When picking my February happiness project themes, I realized that Gretchen Rubin and Florence Witt were definitely not the same individuals. I know this is no great revelation, we are indeed two different human beings.
When I read her book and decided to design my own project. I intended to follow her blueprint.
Why reinvent the wheel right?
The longer I do this project, the more it becomes my own and looks nothing like the original version.
If I recall correctly, Gretchen did mention early in the book that all projects would look different, and she was right.
Gretchen seemed quite organized and methodical and I—Florence—am anything but. My themes overlap and some I have neglected a bit, mainly organization and sleep.
While I am still organized in some areas, keeping up with the clutter my kids leave behind is a huge undertaking and I don't care to wrestle with it every day of my life. As to sleep, I have slacked off and rarely went to bed by 9 in January, something I intend to correct in February.
Despite my peculiar way of conducting my happiness project, I AM happier.
February Happiness Project Themes
My husband and I do not have the same love language: I am a "word of affirmation" kind of gal and he likes to do acts of service for me. We were blessed enough to become acquainted with The Love Languages when we went through premarital counseling. This knowledge alleviated a lot of issue in our marriage.

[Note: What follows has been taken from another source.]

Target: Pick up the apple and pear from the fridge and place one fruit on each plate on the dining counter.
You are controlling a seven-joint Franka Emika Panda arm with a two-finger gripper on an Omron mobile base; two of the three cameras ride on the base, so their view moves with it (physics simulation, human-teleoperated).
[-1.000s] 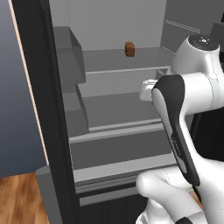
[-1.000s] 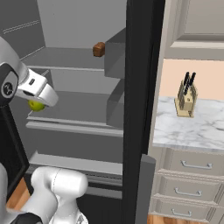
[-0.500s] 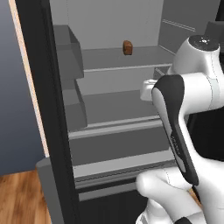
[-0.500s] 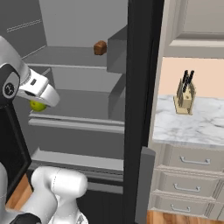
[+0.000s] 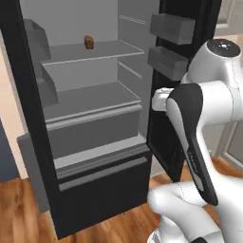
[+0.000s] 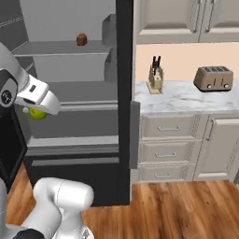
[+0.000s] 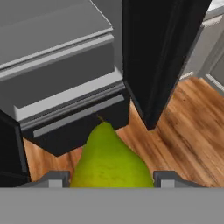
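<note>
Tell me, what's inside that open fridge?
A small brown block sits on the upper shelf of the fridge. The lower shelves look bare; the arm hides part of the interior.

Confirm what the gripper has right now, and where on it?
The gripper holds the pear, clamped across its wide lower body, stem end pointing away.

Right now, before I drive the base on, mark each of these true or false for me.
1. The fingers are shut on the pear. True.
2. A brown block sits on an upper fridge shelf. True.
3. The fridge door is closed. False: it stands open, with shelves and door bins showing.
4. The held fruit is a red apple. False: it is yellow-green, seen at the hand in the right base view too.
5. A toaster and a knife block stand on the marble top right of the fridge. True.
</note>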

Nevertheless, at times I was resentful he did not speak my language more, although, through the years he has become much more mindful of it. On the other hand, it was hard for me to count his acts of service as acts of love because this was not MY language and by gosh, he should speak MY language more.
I have decided to gratefully take ALL of his acts of love at face value whether they are MY language or not.
I can fill my word of affirmation love tank another way.
I have a terrible habit, I say sorry way too much.
Something goes wrong such as the tire blows, and I blurt "sorry" even though it is not my fault. Case in point, last week, my check engine light came on and I called hubs at work and yes, said "sorry" as if I purposefully messed with our car and the saddest part is that somewhere inside me I think that maybe it could be my fault.
Pathetic and 100% unproductive.
I am committed to breaking this habit.
Last month, I committed to cooking a family dinner. This action step has not been super effective so it's back this month as is my bonding therapy with Abe. Bonding and healing are very slow processes but I am happy with ANY positive change no matter how minuscule.
My goal this month was to "make time." Instead, my goal will be to ponder my true longings for this category.
I am not 100% sure what white space is (although I have an idea) but Brene Brown mentions it as an important part of being wholehearted. Therefore my goal is to figure out what it is and how to implement it in my life.